## Overview
Designing and training a neural network is not much different from training any
other ML model with gradient descent. It needs:
- optimization procedure,
- a cost function
- a model family.

The nonlinearity of a neural network causes most interesting loss functions to become non-convex.

-> Neural networks are usually trained by using **iterative, gradient-based optimizers** rather than linear equation solver or convex optimization algorithms or SVMs.

Stochastic gradient descent applied to non-convex loss functions has no global convergence guarantee, and is sensitive to the values of the initial parameters. 

![non-convex vs convex][convex_cost_function]

-> For feedforward neural networks, it is important to: 
- initialize all weights to small random values. 
- initialize the biases to zero or to small positive values.

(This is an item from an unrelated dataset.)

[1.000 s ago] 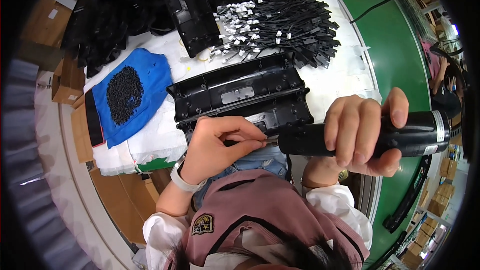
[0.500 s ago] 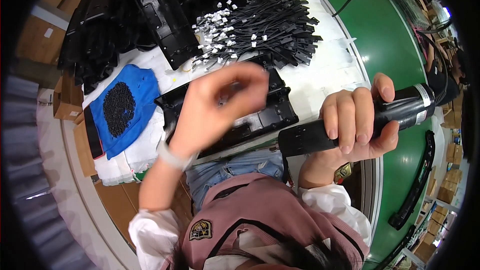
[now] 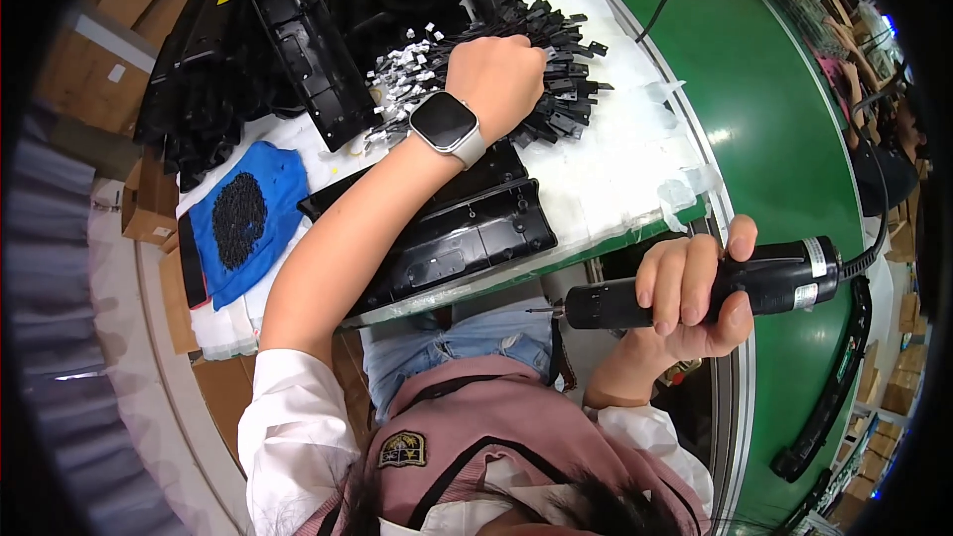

Computing the gradient is slightly more complicated for a neural network, but can still be done efficiently and exactly.

## Cost function
The cost functions for neural networks are more or less the same as those for other parametric models

[](What is this ?)
In most cases, our parametric model defines a distribution $p(\mathbf{y}\ |\ \mathbf{x};\mathbf{\theta})$ and we simply use the principle of **maximum likelihood**. 

-> we use the **cross-entropy** between the training data and the model’s predictions as the cost function.

### Learning Conditional Distributions with Maximum Likelihood
Most modern neural networks are trained using maximum likelihood.

-> the cost function is simply the **negative log-likelihood** or equivalently descrived as the cross-entropy between the training data and the model distribution.

$\mathbf{J}(\theta) = −E_{x,y∼\hat{p}_{data}} log p_{model}(\mathbf{y} | \mathbf{x})$

The specific form of the cost function changes from model to model, depending on the specific form of log pmodel. The expansion of the above equation typically yields some terms that do not depend on the model parameters and may be discarded.

An advantage of this approach of deriving the cost function from maximum likelihood is that it removes the burden of designing cost functions for each model.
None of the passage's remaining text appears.